When you begin training your dog doing so in calm, distraction free environments are key. You need to teach your dog the basic rules and the simple lesson of right vs. wrong. Once your dog knows what he should be doing it is time to add in distractions. Getting your dog to sit and stay when it is just the two of you is great, but not real life. Life is full of distractions. Now have your dog sit and stay and add in a leaf blowing past in the wind, kids running by or another person walking their dog across the street. Does your dog still know how to behave? Have you taught your dog the same rules with these distractions or do you expect your dog to “just know” what to do?
We are human and sometimes we don’t cover all our bases.
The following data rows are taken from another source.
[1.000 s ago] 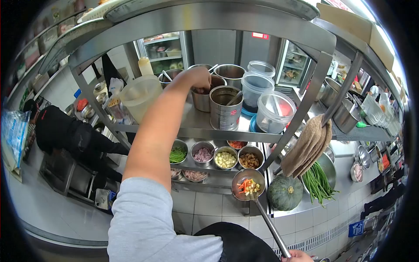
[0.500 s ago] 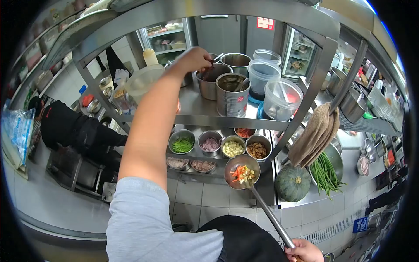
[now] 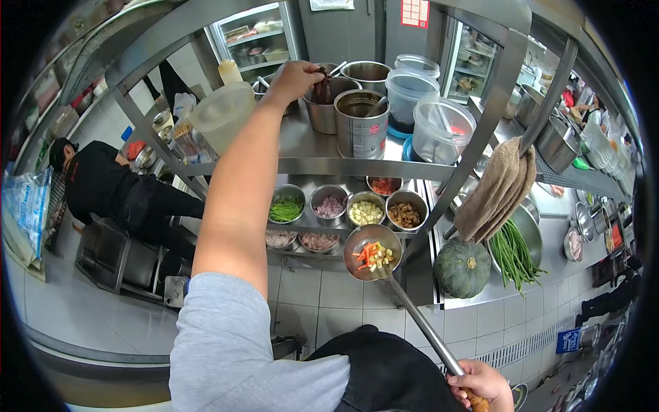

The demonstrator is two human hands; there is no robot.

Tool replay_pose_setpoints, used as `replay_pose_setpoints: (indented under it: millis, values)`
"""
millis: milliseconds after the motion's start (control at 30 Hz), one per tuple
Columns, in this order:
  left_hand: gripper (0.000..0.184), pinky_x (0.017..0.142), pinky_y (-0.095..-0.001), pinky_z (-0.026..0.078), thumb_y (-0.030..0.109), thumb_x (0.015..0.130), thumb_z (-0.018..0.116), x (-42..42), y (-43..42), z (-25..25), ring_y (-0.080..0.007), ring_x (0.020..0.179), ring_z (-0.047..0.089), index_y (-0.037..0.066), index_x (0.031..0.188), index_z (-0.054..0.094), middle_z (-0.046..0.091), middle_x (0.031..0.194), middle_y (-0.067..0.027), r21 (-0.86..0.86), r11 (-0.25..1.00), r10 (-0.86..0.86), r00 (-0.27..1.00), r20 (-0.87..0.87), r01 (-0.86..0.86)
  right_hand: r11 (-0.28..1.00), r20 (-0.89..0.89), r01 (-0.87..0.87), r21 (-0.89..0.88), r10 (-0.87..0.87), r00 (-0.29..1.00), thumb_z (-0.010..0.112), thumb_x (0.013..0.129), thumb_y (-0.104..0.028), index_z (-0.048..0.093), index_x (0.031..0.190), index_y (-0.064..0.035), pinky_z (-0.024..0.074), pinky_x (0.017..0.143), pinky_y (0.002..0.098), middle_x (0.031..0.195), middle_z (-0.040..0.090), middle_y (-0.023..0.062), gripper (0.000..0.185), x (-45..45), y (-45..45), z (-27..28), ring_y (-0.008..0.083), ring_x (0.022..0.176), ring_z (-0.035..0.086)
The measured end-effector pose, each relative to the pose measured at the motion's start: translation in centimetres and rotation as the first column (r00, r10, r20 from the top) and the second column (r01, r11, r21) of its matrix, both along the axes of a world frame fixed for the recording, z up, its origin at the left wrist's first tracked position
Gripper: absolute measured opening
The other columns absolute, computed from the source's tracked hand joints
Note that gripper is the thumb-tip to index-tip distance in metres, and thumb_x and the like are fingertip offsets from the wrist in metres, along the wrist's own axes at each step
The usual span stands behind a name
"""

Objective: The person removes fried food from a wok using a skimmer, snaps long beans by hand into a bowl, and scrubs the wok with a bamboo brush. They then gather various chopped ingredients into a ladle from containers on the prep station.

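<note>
My left hand (image 3: 294, 81) is raised at the upper shelf, fingers pinched on dark reddish-brown pieces (image 3: 321, 88) that look like dried chillies. They hang over the mouth of a steel pot (image 3: 320, 118). Beside that pot stands a large tin can (image 3: 362, 134) with a utensil in it. Low at the right, my right hand (image 3: 482, 383) is closed round the handle end of a long ladle (image 3: 424, 325). The ladle's bowl holds orange-red strips and pale yellow chopped pieces (image 3: 375, 257), and hangs in front of the lower shelf.
Steel bowls of chopped greens (image 3: 285, 209), sliced shallots (image 3: 329, 206), pale chopped pieces (image 3: 365, 211) and brown pieces (image 3: 405, 214) line the lower shelf. A brown towel (image 3: 500, 189) hangs by a green pumpkin (image 3: 461, 268). A person in black (image 3: 113, 182) works at the left.
My left hand has lifted slightly, drawing the dark pieces up into view above the pot. The ladle has shifted a little up and left, still in my right hand.
</note>
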State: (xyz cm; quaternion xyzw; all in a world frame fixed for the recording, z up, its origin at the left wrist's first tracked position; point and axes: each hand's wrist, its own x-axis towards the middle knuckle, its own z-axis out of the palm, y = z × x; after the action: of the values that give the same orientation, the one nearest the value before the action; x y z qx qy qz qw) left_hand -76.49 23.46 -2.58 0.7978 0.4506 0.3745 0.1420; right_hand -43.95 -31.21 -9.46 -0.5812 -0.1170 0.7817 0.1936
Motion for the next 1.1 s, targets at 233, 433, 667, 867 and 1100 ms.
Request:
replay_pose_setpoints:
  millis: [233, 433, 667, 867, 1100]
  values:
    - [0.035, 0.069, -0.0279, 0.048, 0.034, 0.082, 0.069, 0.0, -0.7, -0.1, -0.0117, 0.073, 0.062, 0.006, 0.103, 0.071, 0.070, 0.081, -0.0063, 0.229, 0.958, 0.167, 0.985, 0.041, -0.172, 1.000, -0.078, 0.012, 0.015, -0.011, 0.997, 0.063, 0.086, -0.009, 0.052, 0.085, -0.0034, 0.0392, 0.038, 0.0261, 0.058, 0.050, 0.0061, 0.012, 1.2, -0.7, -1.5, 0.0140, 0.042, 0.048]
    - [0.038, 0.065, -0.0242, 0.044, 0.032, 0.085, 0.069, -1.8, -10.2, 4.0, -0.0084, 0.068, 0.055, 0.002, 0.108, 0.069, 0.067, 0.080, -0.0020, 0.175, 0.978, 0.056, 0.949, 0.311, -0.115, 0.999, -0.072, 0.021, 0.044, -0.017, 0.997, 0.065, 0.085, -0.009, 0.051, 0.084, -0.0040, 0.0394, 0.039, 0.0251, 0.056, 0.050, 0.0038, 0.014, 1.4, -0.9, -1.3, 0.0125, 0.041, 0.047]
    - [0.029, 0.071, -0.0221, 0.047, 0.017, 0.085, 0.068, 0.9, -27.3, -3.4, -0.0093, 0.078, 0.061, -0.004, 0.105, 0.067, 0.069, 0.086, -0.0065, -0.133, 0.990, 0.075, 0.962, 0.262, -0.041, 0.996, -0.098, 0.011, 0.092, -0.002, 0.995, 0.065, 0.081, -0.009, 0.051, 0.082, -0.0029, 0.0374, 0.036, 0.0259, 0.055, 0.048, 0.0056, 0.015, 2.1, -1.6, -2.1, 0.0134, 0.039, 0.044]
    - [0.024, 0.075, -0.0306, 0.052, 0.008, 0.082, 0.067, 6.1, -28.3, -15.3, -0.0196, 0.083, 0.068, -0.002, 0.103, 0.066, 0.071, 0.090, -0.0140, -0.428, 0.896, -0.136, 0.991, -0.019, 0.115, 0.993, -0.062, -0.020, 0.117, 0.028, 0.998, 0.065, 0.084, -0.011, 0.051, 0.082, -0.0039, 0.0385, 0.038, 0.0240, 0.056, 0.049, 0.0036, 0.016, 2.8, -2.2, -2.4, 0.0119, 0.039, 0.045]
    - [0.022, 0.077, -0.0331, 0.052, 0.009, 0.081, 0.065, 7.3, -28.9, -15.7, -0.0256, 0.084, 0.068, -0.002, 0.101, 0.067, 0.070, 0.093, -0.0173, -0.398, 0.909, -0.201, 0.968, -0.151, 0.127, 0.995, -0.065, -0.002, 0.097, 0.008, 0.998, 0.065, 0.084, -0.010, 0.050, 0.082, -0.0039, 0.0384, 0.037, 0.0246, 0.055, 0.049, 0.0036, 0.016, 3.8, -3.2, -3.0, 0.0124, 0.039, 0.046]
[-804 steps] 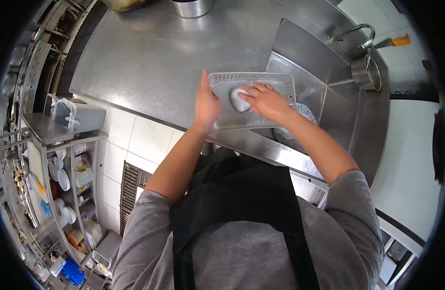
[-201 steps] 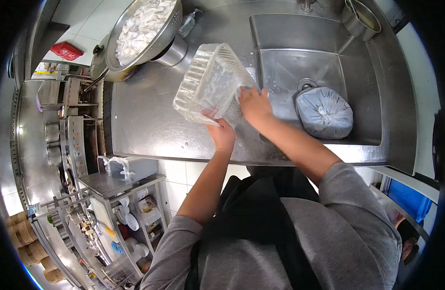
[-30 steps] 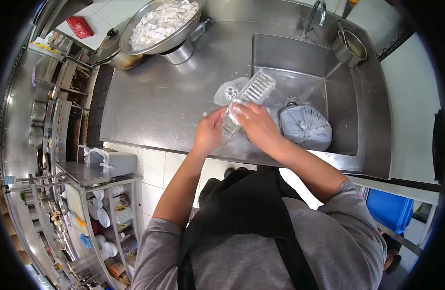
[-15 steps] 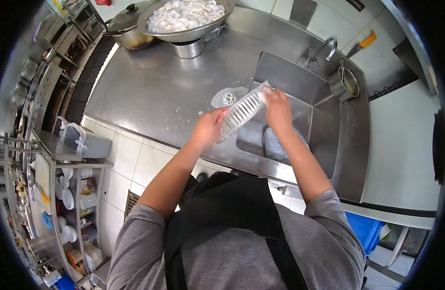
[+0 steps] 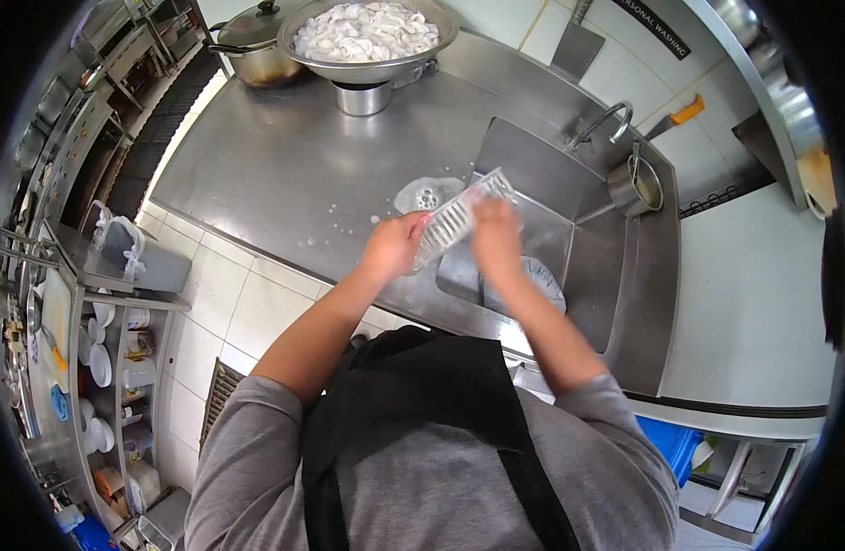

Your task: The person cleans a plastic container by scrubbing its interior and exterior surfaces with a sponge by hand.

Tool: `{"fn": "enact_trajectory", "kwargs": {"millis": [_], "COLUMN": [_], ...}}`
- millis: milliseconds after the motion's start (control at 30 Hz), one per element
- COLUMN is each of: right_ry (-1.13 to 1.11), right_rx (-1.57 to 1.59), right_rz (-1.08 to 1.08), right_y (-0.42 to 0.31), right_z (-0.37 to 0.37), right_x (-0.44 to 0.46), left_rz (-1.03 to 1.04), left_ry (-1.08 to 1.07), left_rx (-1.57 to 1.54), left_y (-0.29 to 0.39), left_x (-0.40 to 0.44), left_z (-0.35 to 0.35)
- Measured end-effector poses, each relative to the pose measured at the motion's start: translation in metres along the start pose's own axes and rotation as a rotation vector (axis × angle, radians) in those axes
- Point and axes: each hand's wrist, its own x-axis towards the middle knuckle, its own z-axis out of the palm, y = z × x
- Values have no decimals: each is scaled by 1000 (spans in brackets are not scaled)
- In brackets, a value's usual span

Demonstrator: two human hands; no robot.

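A long, slotted rectangular panel (image 5: 446, 226), pale and wet-looking, is tilted over the near left edge of the sink (image 5: 595, 241). My left hand (image 5: 392, 244) grips its lower left end, thumb on top. Against the upper right part of its face is my right hand (image 5: 496, 237), blurred by motion with its fingers curled. White foam shows near those fingers, but whatever they hold is hidden. Just behind the panel, a round perforated drain strainer (image 5: 427, 198) sits in a foamy puddle on the steel counter (image 5: 266, 174).
A greyish rounded item (image 5: 542, 283) with lettering lies in the sink. The tap (image 5: 601, 124) and a small pot (image 5: 635, 188) are at its far right. A wide bowl (image 5: 372, 72) of pale food rests on a metal container (image 5: 363, 99), beside a lidded pot (image 5: 262, 64).
My right hand has slid down and left along the panel from its upper end. My left hand keeps its grip. The whole view has shifted slightly.
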Motion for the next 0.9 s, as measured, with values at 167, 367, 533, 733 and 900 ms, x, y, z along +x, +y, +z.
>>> {"fn": "enact_trajectory", "kwargs": {"millis": [167, 367, 533, 733, 900], "right_ry": [-40, 20, 21, -140, -161], "right_rx": [-179, -144, -32, 120, 158], "right_rz": [-268, -153, -126, -375, -312], "right_y": [12, 10, -3, -81, -42], "right_z": [-7, -1, -6, -5, -8], "right_x": [4, 13, 17, -41, -3], "left_rz": [-77, -240, -199, -206, -184], "left_ry": [-57, 100, 434, 550, 604], "left_rx": [51, -479, -621, -715, -523], "left_y": [1, -17, -40, -59, -55], "left_x": [2, -10, -24, -14, -12], "left_z": [-2, 13, 30, 44, 47]}}
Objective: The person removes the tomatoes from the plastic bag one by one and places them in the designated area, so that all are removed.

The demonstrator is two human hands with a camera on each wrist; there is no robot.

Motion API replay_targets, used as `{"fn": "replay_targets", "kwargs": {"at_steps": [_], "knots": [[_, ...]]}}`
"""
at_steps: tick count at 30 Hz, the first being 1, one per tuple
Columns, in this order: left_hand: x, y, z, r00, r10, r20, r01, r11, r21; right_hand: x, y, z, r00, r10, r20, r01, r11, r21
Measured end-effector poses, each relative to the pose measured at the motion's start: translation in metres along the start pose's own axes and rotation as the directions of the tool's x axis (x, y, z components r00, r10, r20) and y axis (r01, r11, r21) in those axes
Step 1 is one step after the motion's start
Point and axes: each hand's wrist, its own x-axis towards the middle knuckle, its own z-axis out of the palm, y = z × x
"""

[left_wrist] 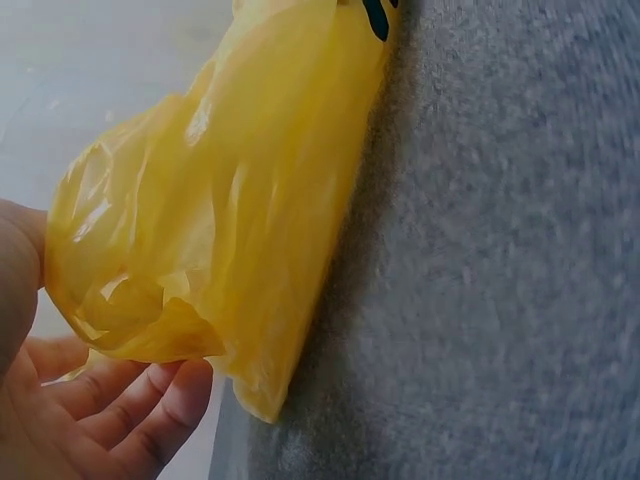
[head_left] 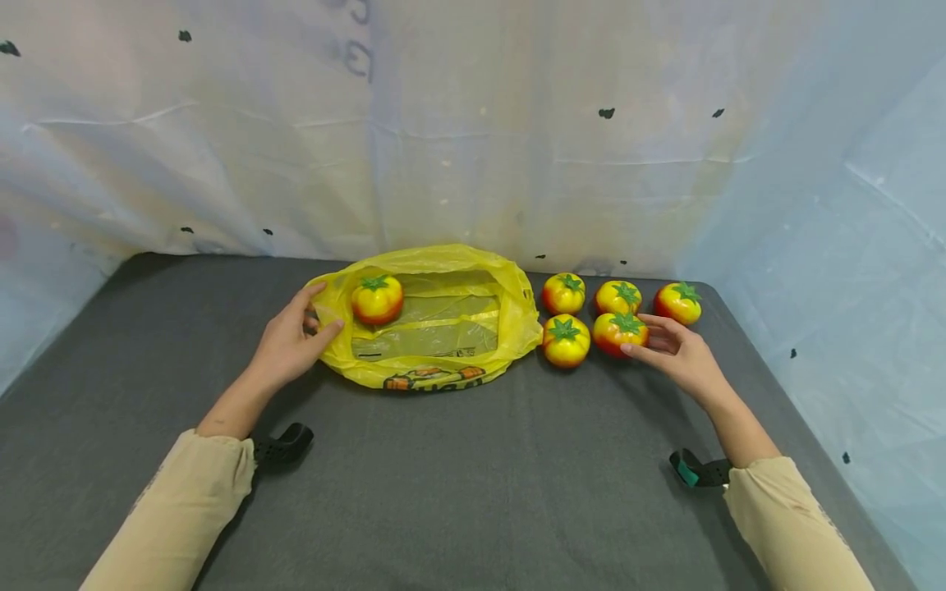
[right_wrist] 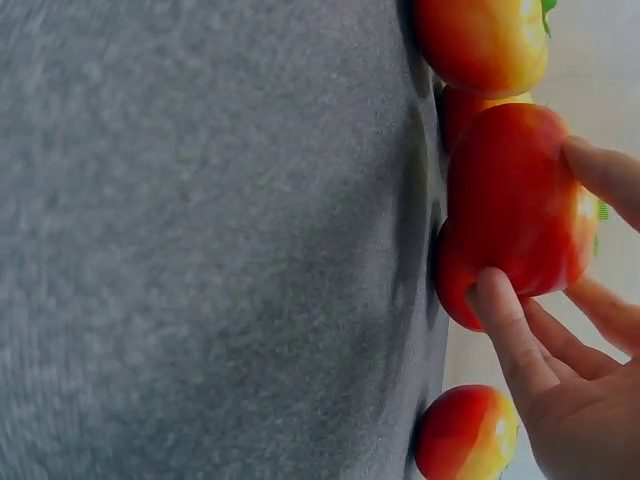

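Observation:
A yellow plastic bag (head_left: pixel 521 328) lies with its mouth spread wide, and one red-and-yellow tomato (head_left: pixel 378 300) with a green leafy top sits inside at its left. My left hand (head_left: pixel 290 338) holds the bag's left rim between thumb and fingers. In the left wrist view the bag's side (left_wrist: pixel 270 200) hangs in folds beside the fingers (left_wrist: pixel 150 420). To the right of the bag, my right hand (head_left: pixel 683 355) grips another tomato (head_left: pixel 619 332) from its right side. The right wrist view shows thumb and fingers around this tomato (right_wrist: pixel 515 200).
Beside the held tomato is a front-row tomato (head_left: pixel 566 341). Behind stand more tomatoes: one at the left (head_left: pixel 563 294), a middle one (head_left: pixel 617 297) and one at the right (head_left: pixel 677 304). Dark grey cloth (head_left: pixel 473 492) covers the table; pale sheeting (head_left: pixel 473 164) rises behind it.

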Motion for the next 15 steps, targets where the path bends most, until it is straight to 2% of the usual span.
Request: {"fn": "replay_targets", "kwargs": {"at_steps": [15], "knots": [[-0.0020,0.0038,-0.0015,0.999,-0.031,0.005,0.031,0.999,-0.009,-0.0040,0.0077,0.0004,0.998,0.017,0.060,-0.016,1.000,-0.026]]}}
This is nothing to fret over as long as we realize our training shortcomings and take action to rectify them.
If you know your neighbor walks her dog every day at 5:00 pm, then teaching your dog to walk past calmly needs to be practiced at that time. If your dog barks out the window at the kids getting off the bus, then you need to teach your dog at that moment to not bark at the kids. If you are not able to educate your dog in the moment or you decide to avoid the distraction, then your dog will never learn to have the right manners with distractions.
As you increase the level of distraction make sure to teach your dog the appropriate behavior. And of course, lots of praise when he behaves.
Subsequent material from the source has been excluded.